EXERCISE GOAL: Transcribe the listing below from its opening line up to and including the line that contains "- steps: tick"; reproduce nothing else.

● ● ● ● ● ● ●

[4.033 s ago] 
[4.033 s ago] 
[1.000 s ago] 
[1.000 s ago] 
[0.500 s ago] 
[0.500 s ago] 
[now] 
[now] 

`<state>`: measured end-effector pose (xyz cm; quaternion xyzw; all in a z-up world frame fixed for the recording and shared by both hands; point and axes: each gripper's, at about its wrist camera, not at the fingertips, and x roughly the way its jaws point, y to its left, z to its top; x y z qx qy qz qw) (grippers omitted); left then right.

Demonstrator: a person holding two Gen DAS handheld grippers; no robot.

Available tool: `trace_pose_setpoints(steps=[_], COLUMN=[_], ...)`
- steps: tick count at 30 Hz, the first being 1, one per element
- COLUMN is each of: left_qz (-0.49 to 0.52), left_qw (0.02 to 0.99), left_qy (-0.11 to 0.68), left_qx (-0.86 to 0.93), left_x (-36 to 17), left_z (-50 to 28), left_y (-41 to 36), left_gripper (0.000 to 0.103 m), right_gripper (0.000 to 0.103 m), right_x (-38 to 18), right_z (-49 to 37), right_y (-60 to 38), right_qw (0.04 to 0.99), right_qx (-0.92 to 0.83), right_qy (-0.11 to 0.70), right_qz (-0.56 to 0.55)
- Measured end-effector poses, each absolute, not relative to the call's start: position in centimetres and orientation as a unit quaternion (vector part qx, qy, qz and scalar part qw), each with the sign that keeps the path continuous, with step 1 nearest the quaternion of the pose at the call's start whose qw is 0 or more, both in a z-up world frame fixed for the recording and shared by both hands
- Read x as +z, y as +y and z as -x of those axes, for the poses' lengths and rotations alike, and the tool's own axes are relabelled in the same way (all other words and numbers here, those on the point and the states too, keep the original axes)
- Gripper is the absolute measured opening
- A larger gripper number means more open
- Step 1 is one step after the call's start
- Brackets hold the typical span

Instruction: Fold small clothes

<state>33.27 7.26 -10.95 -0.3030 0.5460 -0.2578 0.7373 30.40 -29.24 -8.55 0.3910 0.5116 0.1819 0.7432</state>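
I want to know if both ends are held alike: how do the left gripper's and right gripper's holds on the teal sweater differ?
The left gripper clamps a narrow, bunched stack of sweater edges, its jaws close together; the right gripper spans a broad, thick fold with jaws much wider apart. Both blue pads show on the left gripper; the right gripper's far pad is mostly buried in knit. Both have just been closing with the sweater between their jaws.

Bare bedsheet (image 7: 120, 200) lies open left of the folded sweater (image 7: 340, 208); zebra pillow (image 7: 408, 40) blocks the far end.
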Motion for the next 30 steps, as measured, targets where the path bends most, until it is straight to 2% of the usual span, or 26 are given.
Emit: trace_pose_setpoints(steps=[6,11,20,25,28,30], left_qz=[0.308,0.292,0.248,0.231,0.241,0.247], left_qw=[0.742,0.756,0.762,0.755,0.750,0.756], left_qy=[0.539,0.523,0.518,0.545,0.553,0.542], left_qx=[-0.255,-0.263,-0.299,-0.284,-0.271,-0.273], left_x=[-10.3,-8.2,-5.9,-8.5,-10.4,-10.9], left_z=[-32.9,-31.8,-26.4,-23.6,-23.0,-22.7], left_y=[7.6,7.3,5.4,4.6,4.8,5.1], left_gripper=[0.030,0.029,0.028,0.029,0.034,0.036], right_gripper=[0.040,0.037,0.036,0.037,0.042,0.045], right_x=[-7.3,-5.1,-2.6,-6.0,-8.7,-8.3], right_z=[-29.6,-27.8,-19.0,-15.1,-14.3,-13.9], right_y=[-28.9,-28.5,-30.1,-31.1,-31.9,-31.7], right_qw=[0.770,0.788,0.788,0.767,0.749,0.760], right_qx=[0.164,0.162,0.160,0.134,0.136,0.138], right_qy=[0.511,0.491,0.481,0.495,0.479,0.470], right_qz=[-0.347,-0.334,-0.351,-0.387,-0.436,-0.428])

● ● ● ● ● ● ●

ANSWER TO THIS TASK:
[4.033 s ago] 
[4.033 s ago] 
[1.000 s ago] 
[1.000 s ago] 
[0.500 s ago] 
[0.500 s ago] 
[now] 
[now] 

`<state>`: measured end-effector pose (xyz cm; quaternion xyzw; all in a z-up world frame fixed for the recording and shared by both hands; point and axes: each gripper's, at about its wrist camera, not at the fingertips, and x roughly the way its jaws point, y to its left, z to its top; x y z qx qy qz qw) (grippers omitted); left then right.

Demonstrator: a person holding two Gen DAS handheld grippers; no robot.

Available tool: `trace_pose_setpoints(steps=[_], COLUMN=[_], ...)`
- steps: tick count at 30 Hz, the first being 1, one per element

No further output is required for this answer.